Constitutional carry would also save Pennsylvanians the cost of obtaining their license. These costs make a difference; just compare the numbers in Illinois and Indiana. In Illinois, a five-year permit costs $150, but there is no license fee in Indiana. While only 4 percent of Illinoisans have a concealed handgun permit, 22 percent of adults in Indiana have one, the second-highest rate of any state.

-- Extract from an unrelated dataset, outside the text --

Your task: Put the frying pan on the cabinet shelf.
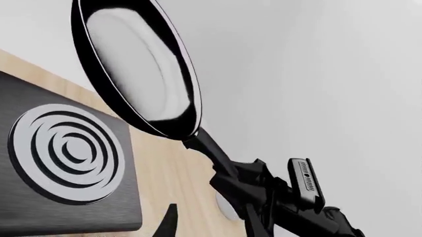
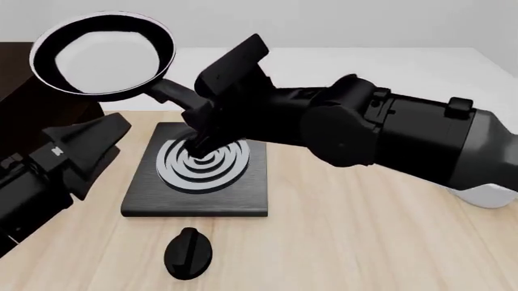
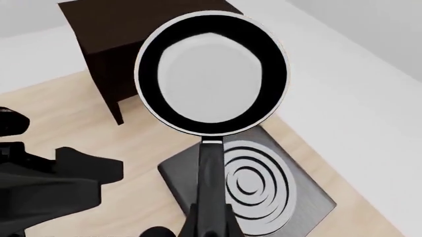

More importantly, the people who benefit from carrying are the most likely to be victims of violent crime—those who live in high-crime urban areas. They are also the ones who are most sensitive to all the fees required to get a permit. In Illinois, permit holders are overwhelmingly wealthy white males who live in suburbs. In Indiana, there are many more permits issued to people living in urban, heavily minority zip codes.
Gun-control advocates claimed there would be blood in the streets when then-governor Bob Casey signed Pennsylvania’s concealed carry law in 1989. That didn’t happen. Several dozen peer-reviewed academic studies showed no sign of any uptick in gun crimes linked to concealed carry laws, and most show violent crime declines. Research also shows that murder rates fall even more when states move to constitutional carry laws.
When PoliceOne asked more than 15,000 law enforcement members about the effects of private gun ownership, 76 percent of them answered that legally armed citizens are either very or extremely important in reducing crime.
Today, there are more than 21.5 million concealed handgun permit holders nationwide. This group is incredibly law-abiding. For a comparison—police officers are extremely rarely convicted of firearms-related violations, but it still happens 12 times more often than for permit holders. In the 19 states with comprehensive permit revocation data, the average revocation rate is one-tenth of one percent. Usually, permit revocations occur because someone moved, died or forgot to bring their permit while carrying.
Gun-control advocates keep trying to take advantage of people’s fears of the unknown, claiming that bad things will happen when people are allowed to defend themselves and their families. But Pennsylvanians don’t have to guess what will happen with constitutional carry. Twenty-one states are living proof that constitutional carry is common sense.
Kim Ward is the state Senate majority leader and represents part of Westmoreland County. John R. Lott is the president of the Crime Prevention Research Center.